==== Dataset excerpt ====

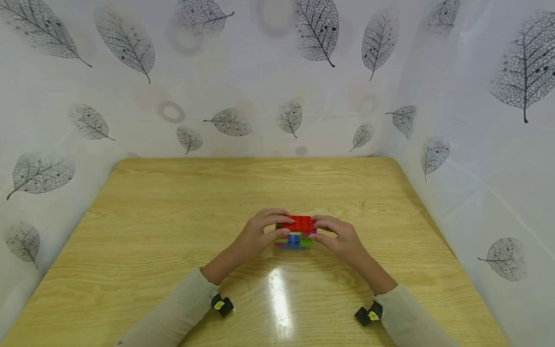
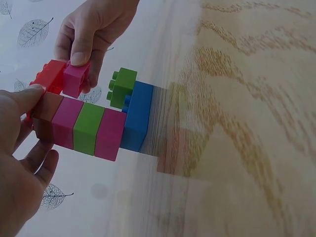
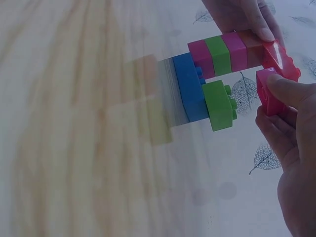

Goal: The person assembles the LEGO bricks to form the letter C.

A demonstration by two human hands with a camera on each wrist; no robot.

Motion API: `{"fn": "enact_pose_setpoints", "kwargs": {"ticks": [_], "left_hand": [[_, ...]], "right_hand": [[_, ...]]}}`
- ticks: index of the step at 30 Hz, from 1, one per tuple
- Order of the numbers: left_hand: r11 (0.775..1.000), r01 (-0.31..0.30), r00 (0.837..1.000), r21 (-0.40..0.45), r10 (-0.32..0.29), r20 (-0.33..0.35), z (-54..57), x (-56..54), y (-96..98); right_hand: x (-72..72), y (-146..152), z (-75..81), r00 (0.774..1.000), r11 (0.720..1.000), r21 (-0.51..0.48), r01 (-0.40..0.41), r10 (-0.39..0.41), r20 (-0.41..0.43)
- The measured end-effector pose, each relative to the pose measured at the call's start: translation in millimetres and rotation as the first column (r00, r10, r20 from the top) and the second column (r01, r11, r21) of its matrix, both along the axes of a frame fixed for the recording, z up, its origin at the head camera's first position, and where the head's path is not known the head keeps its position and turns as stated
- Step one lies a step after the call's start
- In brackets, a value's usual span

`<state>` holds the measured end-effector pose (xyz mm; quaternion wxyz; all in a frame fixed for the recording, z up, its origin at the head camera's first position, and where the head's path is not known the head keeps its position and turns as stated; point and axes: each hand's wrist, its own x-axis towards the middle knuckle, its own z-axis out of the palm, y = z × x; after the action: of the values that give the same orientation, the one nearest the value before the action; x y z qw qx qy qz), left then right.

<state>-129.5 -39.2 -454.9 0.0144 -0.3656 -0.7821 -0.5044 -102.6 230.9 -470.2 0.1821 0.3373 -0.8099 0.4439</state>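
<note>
A small structure of toy building bricks stands on the table in front of me. Its base is a long blue brick (image 2: 137, 116). One end of it carries a column of pink, green (image 2: 89, 128), pink and brown (image 2: 47, 112) bricks; a lone green brick (image 3: 220, 106) sits at the other end. Across the top of the column lies a red brick (image 1: 299, 222), reaching out over the gap. My left hand (image 1: 262, 229) grips the column's top around the red and brown bricks. Between thumb and fingers my right hand (image 1: 342, 236) pinches a pink brick (image 3: 269, 91) at the red brick's free end, above the green one.
The wooden table (image 1: 182, 193) spreads out around the bricks and mirrors them faintly in both wrist views. A white leaf-print cloth (image 1: 243, 86) hangs behind it and along both sides. Black wrist devices (image 1: 222, 305) show below the sleeves.
</note>
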Motion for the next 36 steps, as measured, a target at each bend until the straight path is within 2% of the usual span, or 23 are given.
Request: {"fn": "enact_pose_setpoints", "kwargs": {"ticks": [4,10,17,23,36], "left_hand": [[1.0,-0.005,1.0,-0.006,0.005,-0.013,0.5,-0.4,0.3],[0.999,-0.022,0.997,-0.034,0.019,-0.075,0.6,-1.8,1.6],[0.998,-0.027,0.993,-0.061,0.02,-0.114,2.0,-0.9,1.9],[0.997,-0.046,0.986,-0.067,0.034,-0.163,2.3,-0.6,2.8],[0.997,-0.047,0.984,-0.054,0.037,-0.173,2.3,0.7,1.9]], "right_hand": [[-0.8,0.3,-0.2,1.0,1.0,0.006,0.0,0.0,-0.021],[-0.9,-0.7,-0.8,0.999,1.0,-0.016,-0.012,0.011,-0.053],[0.8,-1.8,0.1,0.999,0.996,-0.08,-0.033,0.034,0.016],[-0.1,-2.4,-0.9,0.998,0.992,-0.117,-0.047,0.05,0.03],[0.6,-3.0,-0.7,0.996,0.989,-0.141,-0.038,0.049,0.071]]}}
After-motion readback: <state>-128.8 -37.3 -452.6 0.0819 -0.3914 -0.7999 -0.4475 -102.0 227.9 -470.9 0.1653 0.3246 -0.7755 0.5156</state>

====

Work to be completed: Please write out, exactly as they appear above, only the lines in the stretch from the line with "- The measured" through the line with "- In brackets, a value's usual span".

Task result:
- The measured end-effector pose, each relative to the pose measured at the call's start: translation in millimetres and rotation as the first column (r00, r10, r20 from the top) and the second column (r01, r11, r21) of its matrix, both along the axes of a frame fixed for the recording, z up, its origin at the head camera's first position, and where the head's path is not known the head keeps its position and turns as stated
- Step one lies a step after the call's start
- In brackets, a value's usual span

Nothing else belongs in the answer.